» **WHAT YOU SHOULD DO**
Search the material below for the word "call". Copy every line where it is found.

* * *

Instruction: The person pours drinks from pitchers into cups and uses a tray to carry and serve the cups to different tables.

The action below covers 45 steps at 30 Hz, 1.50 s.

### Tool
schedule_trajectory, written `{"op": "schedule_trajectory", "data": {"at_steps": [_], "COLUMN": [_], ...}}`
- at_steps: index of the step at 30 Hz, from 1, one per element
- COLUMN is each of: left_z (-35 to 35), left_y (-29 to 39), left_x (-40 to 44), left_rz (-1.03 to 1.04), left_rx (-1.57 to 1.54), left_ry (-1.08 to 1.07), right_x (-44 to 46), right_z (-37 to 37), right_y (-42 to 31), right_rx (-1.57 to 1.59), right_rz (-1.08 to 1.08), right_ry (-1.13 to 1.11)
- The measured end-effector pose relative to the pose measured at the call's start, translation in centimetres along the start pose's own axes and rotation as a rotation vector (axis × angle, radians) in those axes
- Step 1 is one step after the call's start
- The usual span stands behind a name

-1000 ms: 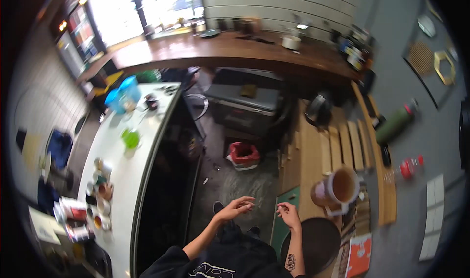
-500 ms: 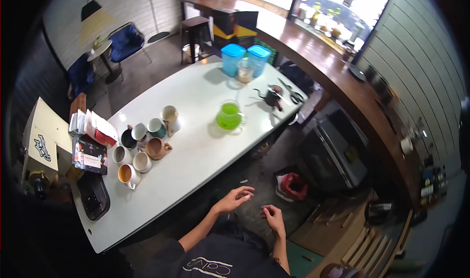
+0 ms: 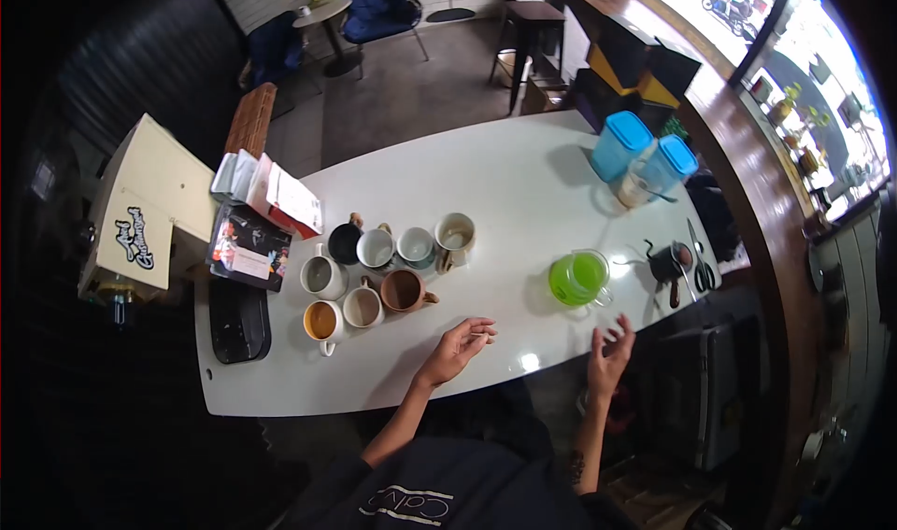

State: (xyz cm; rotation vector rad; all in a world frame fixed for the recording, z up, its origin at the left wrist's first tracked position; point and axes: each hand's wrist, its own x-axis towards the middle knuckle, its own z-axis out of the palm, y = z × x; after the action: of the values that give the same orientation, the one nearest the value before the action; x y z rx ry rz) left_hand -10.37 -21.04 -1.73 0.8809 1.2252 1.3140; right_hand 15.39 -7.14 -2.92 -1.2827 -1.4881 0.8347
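Note:
My right hand (image 3: 610, 354) is raised at the table's front edge with fingers spread, just below the handle of a clear jug of green liquid (image 3: 577, 282). It appears not to touch the jug. Over the front of the white table, my left hand (image 3: 458, 348) hangs with loosely bent fingers and nothing visible in it. Left of it stand several mugs in a group, among them a brown mug (image 3: 404, 290), a white mug with orange inside (image 3: 321, 321) and a black mug (image 3: 345, 244).
Two blue-lidded containers (image 3: 621, 145) and a glass with pale contents (image 3: 633, 190) stand at the back right. A small black gooseneck kettle (image 3: 665, 265) and scissors (image 3: 704, 273) lie near the right end. A black tray (image 3: 239, 329) and a cream machine (image 3: 140, 214) occupy the left.
My view has turned and come closer to the table. Both hands have come forward to the table; the right has moved outward near the jug and its fingers have spread.

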Motion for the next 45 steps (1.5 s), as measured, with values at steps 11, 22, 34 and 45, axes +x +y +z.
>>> {"op": "schedule_trajectory", "data": {"at_steps": [11,22,34,45], "left_z": [-1.1,-1.0,0.1,1.8], "left_y": [0.4,-0.1,0.3,0.1], "left_x": [3.7,6.7,8.4,9.4], "left_rz": [0.255,0.232,0.248,0.226], "left_rx": [0.265,0.291,0.244,0.157], "left_ry": [0.577,0.69,0.711,0.697], "right_x": [10.2,11.9,13.5,14.7], "right_z": [-0.4,1.6,2.4,3.0], "right_y": [0.1,0.0,0.5,1.0], "right_rx": [-0.17,-0.191,-0.198,-0.26], "right_rz": [-0.189,-0.196,-0.176,-0.209], "right_ry": [-0.511,-0.612,-0.598,-0.52]}}
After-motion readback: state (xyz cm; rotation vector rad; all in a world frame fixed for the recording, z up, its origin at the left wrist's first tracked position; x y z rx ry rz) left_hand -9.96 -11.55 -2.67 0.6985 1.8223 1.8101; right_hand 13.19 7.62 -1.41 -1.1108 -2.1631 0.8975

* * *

» **TASK RESULT**
- The measured end-effector pose relative to the pose measured at the call's start, translation in centimetres along the start pose's own axes and rotation as a rotation vector (axis × angle, radians) in those axes
- Step 1 is one step after the call's start

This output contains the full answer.